More Protection/Pricing & Market Share re RVs

COBA7® via Blog # 300 @ 5/25/2014 Copyright 2014

Perspective. Land-lease-lifestyle communities, a.k.a. manufactured home communities and ‘mobile home parks’, comprise the real estate component of manufacture housing.’

This blog posting ‘is a national advocacy voice, ombudsman press*, statistical research reporter, & online communications resource for all LLLCommunities in North America!’

To input this blog &/or affiliate with Community Owners (7 Part) Business Alliance®, a.k.a. COBA7®, use Official MHIndustry HOTLINE: (877) MFD-HSNG or 633-4764

*ombudsman press. ‘Manufactured housing’s ronin; fielding inquiries, complaints, etc..

Introduction to this week’s COBA7® blog posting at

Do you have any idea what a six year tall pile of hard copy blogs looks like? How ‘bout a stack of paper 12+ inches tall! But that’s what National Building Institute library wants.

‘Protection/pricing’ & ‘Protecting MH Market Share vs. More RVs On-site’ continue to confound. Evidently no paladin in the first instance, & ‘Let’s not talk about second one.’

How does one fit 2 ½ pounds of valued business sustenance into a 1 ¼ pound bag? Well, on 9 June 2014, in Indianapolis, IN., at the NCC meeting, we’ll see if it can be done!

How’d you like to see your income cut by 300%, and at the same time, your expenses increased by 250%? That’s what HUD-Code manufacturers faced & face again soon.


Celebrating Six Years of Blogging For the
Manufactured Housing Industry &
Land-lease-lifestyle Community Asset Class


Third Week in a Row for Protection/Pricing!


‘Protect MH Market Share or Fill More Sites with RVs?’
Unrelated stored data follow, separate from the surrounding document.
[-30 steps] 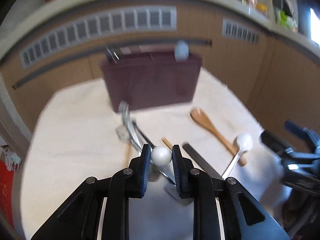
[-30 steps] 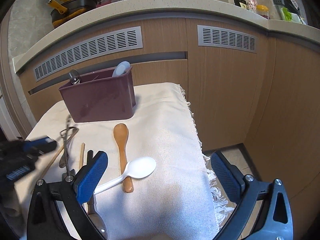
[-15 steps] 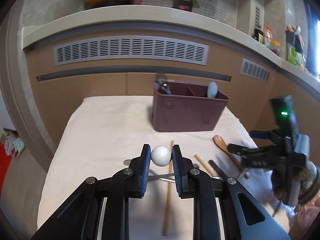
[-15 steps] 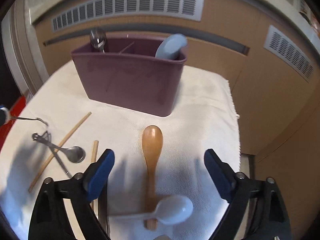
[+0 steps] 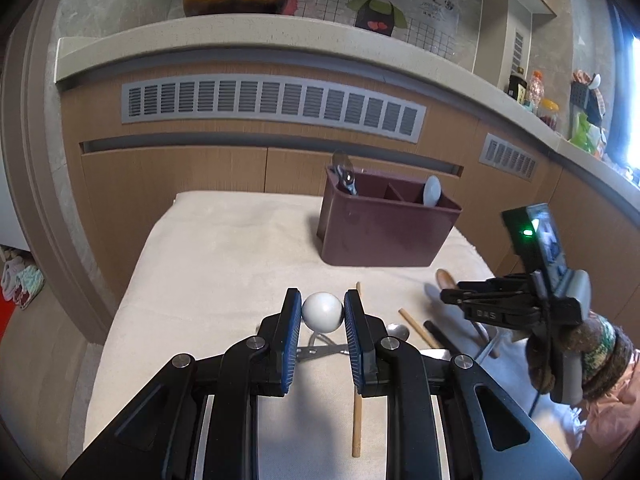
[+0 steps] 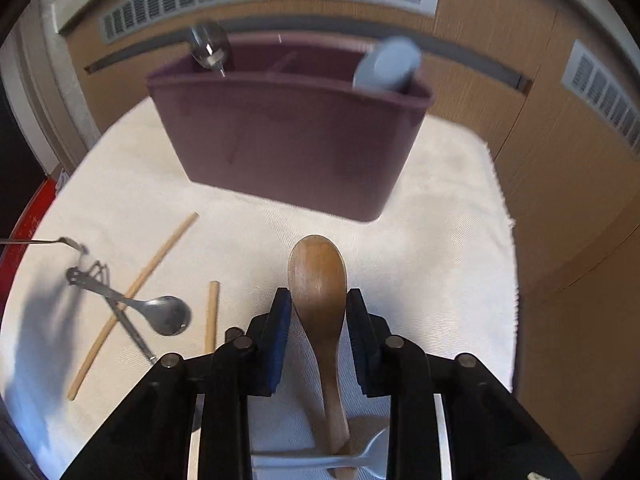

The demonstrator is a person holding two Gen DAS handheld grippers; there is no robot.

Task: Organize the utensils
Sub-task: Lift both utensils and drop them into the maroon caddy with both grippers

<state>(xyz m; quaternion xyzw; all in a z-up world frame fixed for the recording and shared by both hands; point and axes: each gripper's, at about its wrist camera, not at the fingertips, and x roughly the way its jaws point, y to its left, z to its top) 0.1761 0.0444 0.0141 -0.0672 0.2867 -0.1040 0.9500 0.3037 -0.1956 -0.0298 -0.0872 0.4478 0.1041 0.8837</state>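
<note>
On the cloth-covered table [image 5: 224, 248], in front of wooden cabinet doors:
Left gripper [image 5: 322, 316]: pads pressed against a white ball [image 5: 322, 312], which sits squarely between the blue pads; held above the cloth. A thin metal part shows just below the ball; whether it joins the ball I cannot tell.
Right gripper [image 6: 319, 328]: jaws closing, the wooden spoon [image 6: 320, 280] between them. Blue pads flank the lower part of the bowl; contact with the wood cannot be confirmed, slight blur.
Wooden spoon: lies flat on the cloth, bowl toward the organizer, handle running back under the gripper and crossing over a white plastic spoon [image 6: 360, 458].
Organizer [image 6: 288, 148]: maroon bin with dividers, upright at the far side of the cloth. Metal spoon head [image 6: 210, 46] stands in its left compartment, pale blue spoon [image 6: 386, 64] in its right.
Loose items, left of the wooden spoon: metal spoon [image 6: 166, 314] lying across a long chopstick [image 6: 136, 300]; second chopstick [image 6: 212, 316] just beside the left finger; a wire metal piece [image 6: 86, 276] touching the spoon's handle end.
Person: sleeve [image 5: 600, 356] behind the right gripper, seen from the left wrist.
</note>
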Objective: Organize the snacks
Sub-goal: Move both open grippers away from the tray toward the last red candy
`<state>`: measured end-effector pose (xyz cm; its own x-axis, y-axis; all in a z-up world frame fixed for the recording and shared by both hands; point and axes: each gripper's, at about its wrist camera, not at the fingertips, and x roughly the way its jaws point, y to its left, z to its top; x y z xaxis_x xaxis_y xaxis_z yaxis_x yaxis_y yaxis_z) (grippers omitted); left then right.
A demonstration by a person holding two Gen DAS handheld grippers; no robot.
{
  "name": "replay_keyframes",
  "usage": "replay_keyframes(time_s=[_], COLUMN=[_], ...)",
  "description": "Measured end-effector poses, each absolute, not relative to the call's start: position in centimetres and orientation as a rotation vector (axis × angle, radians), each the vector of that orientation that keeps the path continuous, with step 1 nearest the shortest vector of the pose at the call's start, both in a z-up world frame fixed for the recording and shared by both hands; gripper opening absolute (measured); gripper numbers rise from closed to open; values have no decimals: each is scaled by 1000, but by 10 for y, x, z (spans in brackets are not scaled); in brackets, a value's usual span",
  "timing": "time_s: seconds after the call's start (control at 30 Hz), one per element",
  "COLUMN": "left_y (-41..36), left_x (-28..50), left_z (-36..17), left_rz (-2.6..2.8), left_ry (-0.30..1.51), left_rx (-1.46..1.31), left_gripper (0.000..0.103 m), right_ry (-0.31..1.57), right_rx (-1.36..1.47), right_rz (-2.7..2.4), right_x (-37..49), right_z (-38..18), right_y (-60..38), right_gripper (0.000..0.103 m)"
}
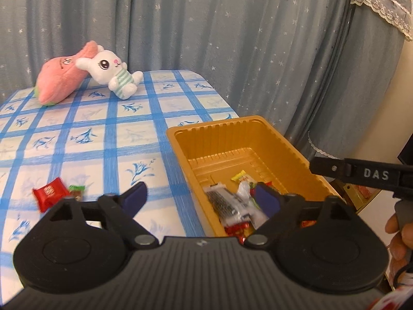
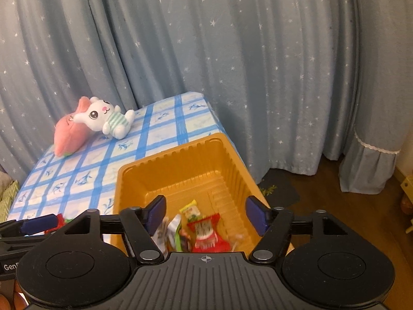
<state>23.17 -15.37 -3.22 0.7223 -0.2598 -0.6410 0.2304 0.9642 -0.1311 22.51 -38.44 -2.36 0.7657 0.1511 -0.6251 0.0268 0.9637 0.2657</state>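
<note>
Right tool (image 2: 205,213) jaws apart over snack pile (image 2: 196,230) in gold tray (image 2: 180,160); left tool (image 1: 204,196) apart too.

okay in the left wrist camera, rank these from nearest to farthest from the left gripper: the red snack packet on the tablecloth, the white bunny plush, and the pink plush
1. The red snack packet, on the tablecloth just left of the left gripper.
2. The white bunny plush, at the table's far end.
3. The pink plush, beside the bunny and farther left; these two are close, so that ranking is tentative.
</note>
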Motion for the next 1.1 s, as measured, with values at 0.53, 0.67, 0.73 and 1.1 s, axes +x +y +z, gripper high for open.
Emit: replay_keyframes(time_s=[0.53,0.67,0.73,1.1], left_y=[-120,-109,-105,-87], left_x=[133,116,108,77], left_z=[-8,0,3,11], left_rz=[-213,-196,-193,-194], left_ry=[702,693,689,687], left_rx=[-92,-102,-102,-108], left_gripper=[103,103,103,103], right_ry=[729,720,715,733], right_rx=[253,246,237,236], right_rz=[39,41,48,84], right_x=[120,97,86,56], right_z=[5,9,10,10], right_y=[-355,-345,-339,-316], right_gripper=[81,81,81,81])
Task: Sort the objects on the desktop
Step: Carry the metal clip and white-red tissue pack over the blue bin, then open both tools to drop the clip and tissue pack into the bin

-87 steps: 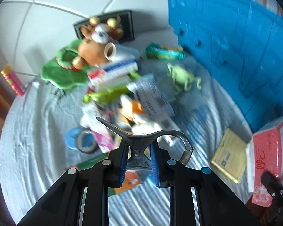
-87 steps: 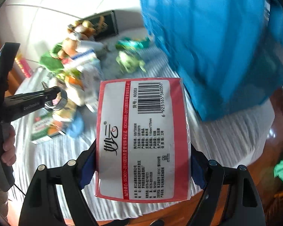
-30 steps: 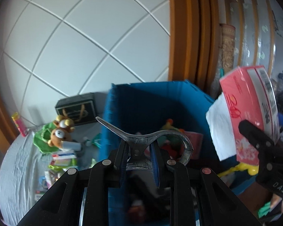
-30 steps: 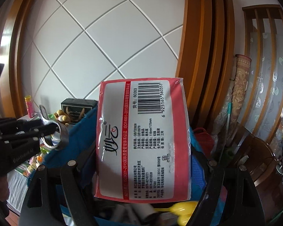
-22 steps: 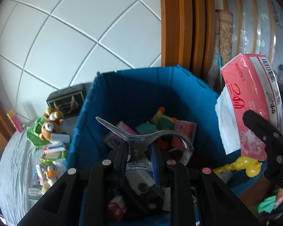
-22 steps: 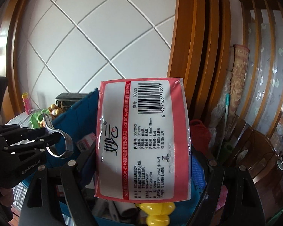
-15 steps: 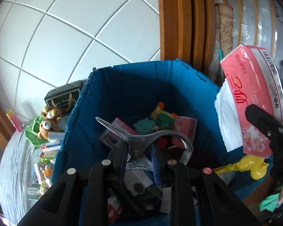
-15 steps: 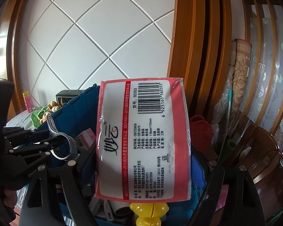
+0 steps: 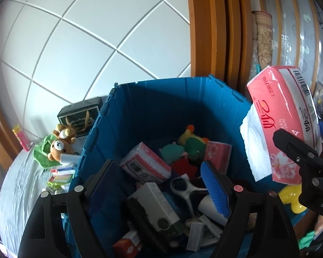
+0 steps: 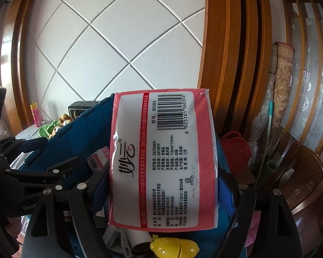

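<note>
My left gripper (image 9: 159, 182) is open and empty above the blue bin (image 9: 152, 99), which holds several boxes, tissue packs and plush toys. A metal clip (image 9: 184, 186) lies among them, below the open jaws. My right gripper (image 10: 163, 185) hangs over the bin's right side with its jaws spread wide around a pink tissue pack (image 10: 163, 159), which looks loose between the pads. The same pack shows in the left wrist view (image 9: 284, 120). The left gripper also shows in the right wrist view (image 10: 34, 165).
On the grey cloth table (image 9: 19, 182) left of the bin lie a bear plush (image 9: 60, 148), a green cloth, small boxes, a black box (image 9: 79, 114) and a pink tube (image 9: 21, 137). A yellow toy (image 10: 174, 248) sits at the bin's near edge. Wooden frame and tiled wall stand behind.
My left gripper opened and the metal clip dropped into the bin. My right gripper's jaws widened around the tissue pack, which tilted slightly. Both grippers stay over the bin.
</note>
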Available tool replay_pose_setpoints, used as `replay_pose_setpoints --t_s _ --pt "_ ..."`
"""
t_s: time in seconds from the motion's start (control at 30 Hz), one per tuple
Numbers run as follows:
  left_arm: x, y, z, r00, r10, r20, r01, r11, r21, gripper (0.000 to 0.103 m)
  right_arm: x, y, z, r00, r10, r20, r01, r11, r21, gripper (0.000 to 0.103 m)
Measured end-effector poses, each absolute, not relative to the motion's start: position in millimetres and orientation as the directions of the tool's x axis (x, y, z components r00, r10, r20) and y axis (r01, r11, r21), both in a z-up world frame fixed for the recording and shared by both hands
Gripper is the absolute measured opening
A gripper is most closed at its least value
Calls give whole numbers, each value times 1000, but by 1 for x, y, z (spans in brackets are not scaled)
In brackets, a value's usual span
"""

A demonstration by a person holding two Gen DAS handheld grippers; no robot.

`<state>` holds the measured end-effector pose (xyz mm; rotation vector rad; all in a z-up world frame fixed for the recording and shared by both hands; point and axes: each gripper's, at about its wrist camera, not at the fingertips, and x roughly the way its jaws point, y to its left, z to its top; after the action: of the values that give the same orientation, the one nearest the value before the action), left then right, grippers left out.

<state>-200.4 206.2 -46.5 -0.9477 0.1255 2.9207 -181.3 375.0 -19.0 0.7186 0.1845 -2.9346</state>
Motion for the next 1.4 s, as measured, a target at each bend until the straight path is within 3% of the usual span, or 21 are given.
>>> replay_pose_setpoints --t_s 0.2,0.23,0.3,1.4 --pt "-198 205 -49 -805 33 -592 -82 -995 56 82 -183 379 -19 -879 -101 -466 148 -987 -66 86" --pt "-199 205 -49 -805 31 -593 -79 -995 56 82 -184 380 -20 -878 -102 -468 148 -987 -61 89" --pt "-198 203 -49 -804 30 -594 -76 -996 52 82 -183 381 -20 -882 -94 -462 137 -989 -61 103" --pt "-165 177 -43 -827 35 -561 -50 -999 11 86 -153 367 -22 -882 -96 -461 143 -988 -66 103"
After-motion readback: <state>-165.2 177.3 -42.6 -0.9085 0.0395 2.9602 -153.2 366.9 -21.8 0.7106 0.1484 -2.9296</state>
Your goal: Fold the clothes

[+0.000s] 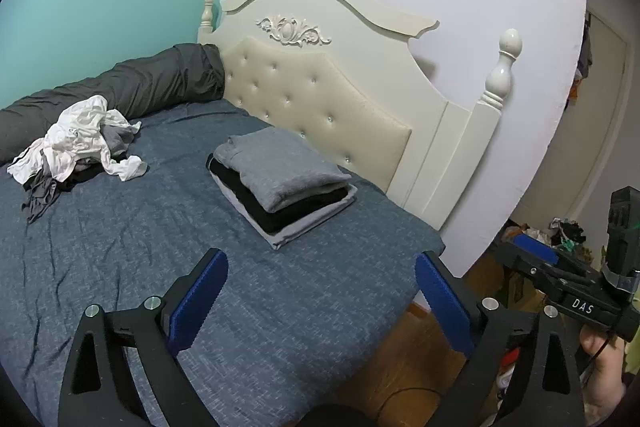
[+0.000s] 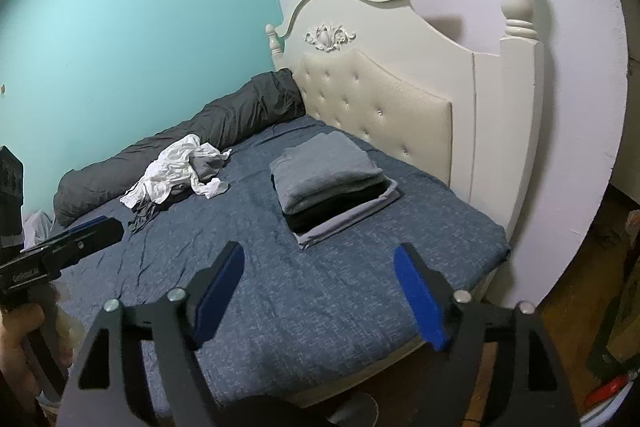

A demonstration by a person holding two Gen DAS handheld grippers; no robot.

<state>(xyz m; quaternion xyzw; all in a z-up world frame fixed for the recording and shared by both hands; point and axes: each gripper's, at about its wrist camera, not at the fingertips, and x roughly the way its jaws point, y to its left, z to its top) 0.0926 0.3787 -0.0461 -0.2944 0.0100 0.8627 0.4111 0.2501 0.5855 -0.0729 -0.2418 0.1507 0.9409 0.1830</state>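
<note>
From my left wrist, my left gripper (image 1: 320, 301) gapes empty, short of the folded stack (image 1: 282, 183) beside the headboard (image 1: 320, 95). From my right wrist, my right gripper (image 2: 320, 293) gapes empty too; unfolded clothes (image 2: 178, 175) lie left of that stack.

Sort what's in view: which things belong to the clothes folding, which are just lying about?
Job:
- folded stack, grey top over black, near the headboard
- unfolded heap, white and grey
- left claw, open, empty
- right claw, open, empty

Lying about:
- dark rolled bedding along the wall
- floor clutter beside the bed
</note>
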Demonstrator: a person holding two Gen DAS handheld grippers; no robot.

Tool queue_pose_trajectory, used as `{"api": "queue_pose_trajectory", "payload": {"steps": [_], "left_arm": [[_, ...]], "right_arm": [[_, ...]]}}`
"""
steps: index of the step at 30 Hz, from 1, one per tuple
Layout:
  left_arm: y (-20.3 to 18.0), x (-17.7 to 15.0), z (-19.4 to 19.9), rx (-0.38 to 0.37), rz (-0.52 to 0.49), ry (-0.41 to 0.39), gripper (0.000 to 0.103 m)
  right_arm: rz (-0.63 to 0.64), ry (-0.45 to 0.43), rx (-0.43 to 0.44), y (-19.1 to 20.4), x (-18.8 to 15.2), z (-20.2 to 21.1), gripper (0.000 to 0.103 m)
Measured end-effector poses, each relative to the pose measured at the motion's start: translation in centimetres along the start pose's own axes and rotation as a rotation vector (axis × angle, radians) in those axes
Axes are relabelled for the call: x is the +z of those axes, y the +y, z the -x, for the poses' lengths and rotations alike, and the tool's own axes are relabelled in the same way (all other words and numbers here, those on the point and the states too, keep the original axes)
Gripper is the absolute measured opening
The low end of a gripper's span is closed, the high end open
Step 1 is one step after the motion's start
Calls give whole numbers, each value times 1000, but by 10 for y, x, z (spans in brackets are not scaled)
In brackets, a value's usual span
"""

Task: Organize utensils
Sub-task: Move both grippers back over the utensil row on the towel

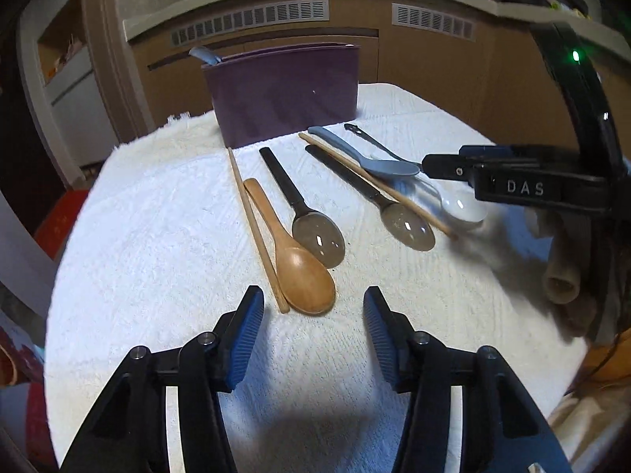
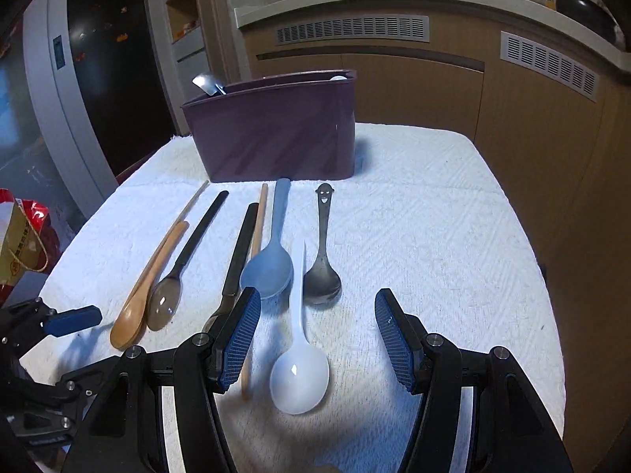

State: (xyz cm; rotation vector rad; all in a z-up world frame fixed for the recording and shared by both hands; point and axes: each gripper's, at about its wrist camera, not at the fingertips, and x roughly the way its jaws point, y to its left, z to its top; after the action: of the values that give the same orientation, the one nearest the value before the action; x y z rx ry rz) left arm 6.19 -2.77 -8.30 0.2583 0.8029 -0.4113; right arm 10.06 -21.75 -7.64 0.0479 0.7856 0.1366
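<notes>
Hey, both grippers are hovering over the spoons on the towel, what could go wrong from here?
1. The wooden spoon lies against a wooden chopstick and a black-handled spoon; the open left gripper may catch more than one.
2. The white spoon by the open right gripper has its handle between the blue spoon and dark metal spoon; lifting it might nudge them.

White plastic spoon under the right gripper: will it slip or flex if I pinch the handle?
The white spoon looks thin and glossy, so it is probably light and may flex. On the textured towel it should not slide much.
</notes>
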Motion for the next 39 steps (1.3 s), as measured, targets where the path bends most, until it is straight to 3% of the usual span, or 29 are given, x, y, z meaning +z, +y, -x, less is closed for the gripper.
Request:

National Communities Council division meeting, 9 June 2014


Pending HUD Rulemaking Increase of Manufactured Housing Certification Label Fee, from $39.00 to Between $95.00 & $105.00 Trounces Prospective Homebuyers



Celebrating Six Years of Blogging For the
Manufactured Housing Industry &
Land-lease-lifestyle Community Asset Class

This week you’re reading the 300th consecutive blog posting; begun at the Manufactured Home Merchandiser magazine, & continued, to this day, at the website.

A recent congratulatory email message from a land-lease-lifestyle community owner just outside Chicago – at this time – makes me feel all the effort has been worthwhile; but unfortunately, is far from being over….

“George, just wanted to say ‘thanks’ for your leadership and the passion you display for our industry. You have been a leader for a long time, and from what I see, retirement is going to be a long time away.” JZ

And then this questioning letter from an Ohio LLLCommunity owner, affiliated with COBA7, that provides opportunity to describe, from my perspective, the nature and scope of activities of three national ‘players’ on the HUD-Code manufactured housing and LLLCommunity asset class scene.

“George; I have been following your blog and the Allen Letter. If I have understood properly, the asset class is represented on the national level by MHI, MHARR, and COBA7. MHI, the very big boys (REITs, and a few non-REIT biggies, (home) manufacturers, retailers, and communities). MHARR, the manufacturers. COBA7, the communities. Thus, if I understand the picture, each one, except COBA7, has serious conflicts (This of course will be denied) in their agendas, from time to time. My question: Will the Community Owners (7 Part) Business Alliance remain pure; that is to say, represent only the smaller community owners? If so, what will be the cut off in size. Will all others be permitted to affiliate as associate members only? Just curious.” GS

MY REPLY. “You pretty much have things right as you’ve penned them. And what you bring up at the end is worthy of thought and discussion, but won’t get much for awhile – and in a few minutes, I’ll explain why.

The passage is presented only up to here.